Rendez-vous : Michel Cymes parlera du « bien être au travail »

Michel Cymes pour la conférence "bien être au travail" Michel Cymes, coqueluche des médias sur les sujets de santé, sera à Toulouse le 26 juin... Photo D.-R.

 

De nos jours, plus de 3 millions d’actifs seraient menacés ou victimes de burn-out, syndrome d’épuisement professionnel, une des conséquences du stress au travail.

Comment le bien-être, une bonne santé et l’activité professionnelle sont-ils compatibles ? C’est la question de cette conférence gratuite à destination du monde de l’entreprise. Aux côtés de Michel Cymes, des professionnels régionaux de la santé et du monde du travail apporteront leurs témoignages et aborderont les techniques de gestion du stress, l’aménagement des méthodes de management, la prévention dans l’entreprise ou encore la motivation des salariés au travers d’activités mobilisatrices et gratifiantes…

Le burn-out, sujet tabou… mais essentiel

Le burn-out, sujet tabou mais inquiétant
Le burn-out, sujet tabou mais inquiétant… Photo D.-R.

Comme le rappelle Michel Cymes : « Mieux dormir, pratiquer une activité physique modérée et régulière ou savoir déconnecter une fois à la maison participent grandement au bien-être, mais cela ne suffit pas : le lieu de travail doit être considéré comme un espace de vie où il est possible de créer du lien social et de la convivialité, un lieu où il est bénéfique d’entretenir des relations positives et valorisantes. »

« Avec la généralisation de la complémentaire santé prise en charge par l’employeur, l’entreprise est devenue un lieu incontournable pour aborder les questions de santé et de prévention. Sujet sensible, le burn-out, Première cause d’absentéisme au travail, se retrouve régulièrement au cœur des préoccupations. Depuis le début de la crise économique, ce phénomène prend de plus en plus d’ampleur dans les entreprises et l’on dénombrerait plus de trois millions d’actifs menacés ou victimes de burn-out » souligne Stéphane Kergourlay, directeur de région Sud-Ouest d’Harmonie Mutuelle.

Cependant, « bien-être et travail ne sont pas incompatibles dès lors que l’on se pose les bonnes questions et que l’on sait comment prévenir ce risque », insiste-t-il… Michel Cymes et les professionnels de santé présents le 26 juin à Toulouse tenteront de proposer des perspectives de solution pour ce thème capital…

Accompagner et valoriser les employés

Dégradation des conditions de travail
Dégradation des conditions de travail… Photo D;-R.

En effet, selon la 6e étude Viavoice-Harmonie Mutuelle, 61% des salariés et 69% des dirigeants estiment que les nouvelles technologies ont accéléré le rythme de travail. Et si 58% des salariés, 80% des dirigeants et 66% des travailleurs indépendants estiment que les technologies ont facilité leur travail au quotidien, l’étude révèle qu’il existe un aspect paradoxal des nouvelles technologies : pour aussi bénéfiques qu’elles soient, les technologies ne peuvent pas être la solution unique du bien-être au travail.
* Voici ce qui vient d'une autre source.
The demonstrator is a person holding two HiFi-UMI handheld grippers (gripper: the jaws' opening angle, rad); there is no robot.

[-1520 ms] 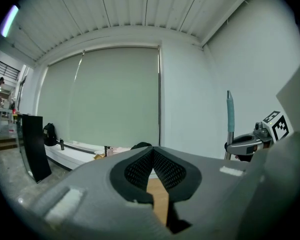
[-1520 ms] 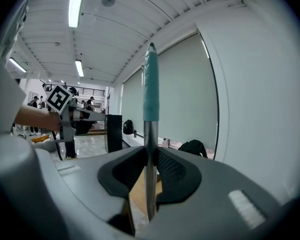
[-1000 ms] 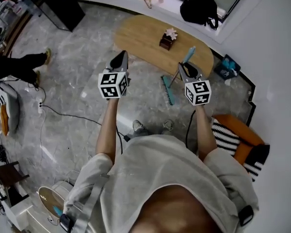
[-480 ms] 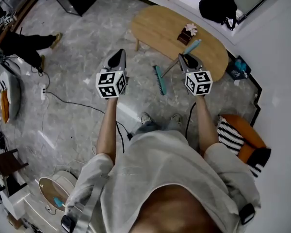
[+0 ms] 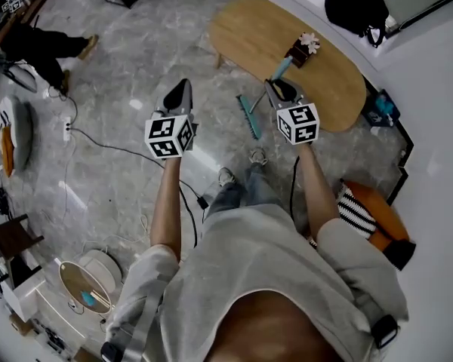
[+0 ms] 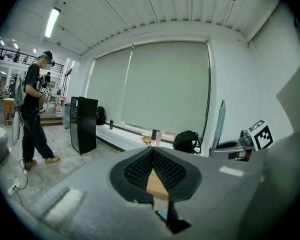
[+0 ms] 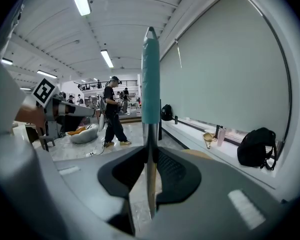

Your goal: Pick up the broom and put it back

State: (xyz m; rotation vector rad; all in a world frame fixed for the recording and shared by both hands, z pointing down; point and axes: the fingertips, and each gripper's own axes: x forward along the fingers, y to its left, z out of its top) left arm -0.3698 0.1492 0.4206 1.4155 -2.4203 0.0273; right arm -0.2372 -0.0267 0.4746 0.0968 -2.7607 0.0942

Cette « 3e révolution industrielle » amène des inquiétudes liées aux modifications des métiers et des organisations.

L’enjeu pour les dirigeants est donc, précise l’étude, d’accompagner cette transformation et valoriser les nouvelles compétences, d’abord par de la formation (plébiscitée à 75% par les dirigeants) et le renforcement du dialogue social. Mais aussi en accordant une place prépondérante au bien-être au travail, comme élément de réassurance dans un univers en mouvement permanent. Les entreprises françaises ont encore beaucoup à apprendre et à assumer sur ce sujet trop souvent tabou…

Une dégradation globale du bien-être au travail

Selon l’étude, « la reconnaissance au travail passe entre autres par la qualité des relations humaines et le salaire. » Par ailleurs, l’enjeu de la reconnaissance est davantage lié à la reconnaissance des compétences. En effet, 52% des salariés pensent que leurs compétences ne sont pas assez reconnues par leurs managers et
collègues, alors qu’à l’inverse, 67% des salariés jugent leur travail utile pour la société française (vs 86% des dirigeants et 70% des indépendants).
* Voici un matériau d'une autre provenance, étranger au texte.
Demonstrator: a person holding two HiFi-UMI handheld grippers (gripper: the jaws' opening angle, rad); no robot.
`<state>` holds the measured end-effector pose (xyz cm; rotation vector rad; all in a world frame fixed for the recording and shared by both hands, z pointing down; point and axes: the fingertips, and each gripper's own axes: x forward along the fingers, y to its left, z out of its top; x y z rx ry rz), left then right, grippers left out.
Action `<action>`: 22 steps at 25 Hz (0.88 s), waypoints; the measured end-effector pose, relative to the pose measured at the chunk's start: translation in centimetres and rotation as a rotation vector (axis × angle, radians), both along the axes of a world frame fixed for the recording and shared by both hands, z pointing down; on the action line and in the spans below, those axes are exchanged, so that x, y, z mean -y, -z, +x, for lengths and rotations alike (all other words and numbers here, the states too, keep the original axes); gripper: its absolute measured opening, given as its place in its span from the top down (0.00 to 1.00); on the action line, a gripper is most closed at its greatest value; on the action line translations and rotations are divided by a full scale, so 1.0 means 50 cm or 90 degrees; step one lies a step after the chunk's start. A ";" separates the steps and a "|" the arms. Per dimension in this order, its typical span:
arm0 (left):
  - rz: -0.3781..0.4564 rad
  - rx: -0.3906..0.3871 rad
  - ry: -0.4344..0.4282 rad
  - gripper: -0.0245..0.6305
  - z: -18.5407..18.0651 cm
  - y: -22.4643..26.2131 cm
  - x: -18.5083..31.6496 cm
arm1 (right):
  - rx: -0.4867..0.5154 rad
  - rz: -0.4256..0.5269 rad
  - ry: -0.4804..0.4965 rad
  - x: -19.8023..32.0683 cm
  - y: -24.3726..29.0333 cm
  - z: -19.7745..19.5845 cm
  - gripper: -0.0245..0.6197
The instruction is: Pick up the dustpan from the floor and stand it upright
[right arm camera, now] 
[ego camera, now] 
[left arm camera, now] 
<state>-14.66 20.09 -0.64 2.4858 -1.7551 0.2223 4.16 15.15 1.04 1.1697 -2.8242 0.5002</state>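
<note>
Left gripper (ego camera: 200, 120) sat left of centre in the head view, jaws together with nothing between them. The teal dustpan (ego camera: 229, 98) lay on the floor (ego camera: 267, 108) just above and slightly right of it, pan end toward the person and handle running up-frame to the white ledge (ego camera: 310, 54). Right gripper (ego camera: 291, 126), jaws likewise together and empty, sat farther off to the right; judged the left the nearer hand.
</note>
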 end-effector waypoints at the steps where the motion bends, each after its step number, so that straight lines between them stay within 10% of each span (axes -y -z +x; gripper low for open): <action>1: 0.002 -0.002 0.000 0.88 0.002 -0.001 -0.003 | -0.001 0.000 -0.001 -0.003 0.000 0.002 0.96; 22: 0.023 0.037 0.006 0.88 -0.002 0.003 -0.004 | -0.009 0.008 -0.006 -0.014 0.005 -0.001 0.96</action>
Cet observatoire met également en évidence la perception par les salariés d’une dégradation globale du bien-être au travail : pour seulement 18% des salariés, 10% des indépendants et 35% des dirigeants, le bien-être au travail s’est amélioré.

Ph.-M.

Rendez-vous mercredi 26 juin à 19 h 30 au Centre des Congrès Pierre Baudis – 11 Esplanade Compans Caffarelli à Toulouse. L’entrée de la conférence est gratuite, ouverte à tous avec inscription préalable sur le site www.club-prevention-sante.fr et dans la limite des places disponibles.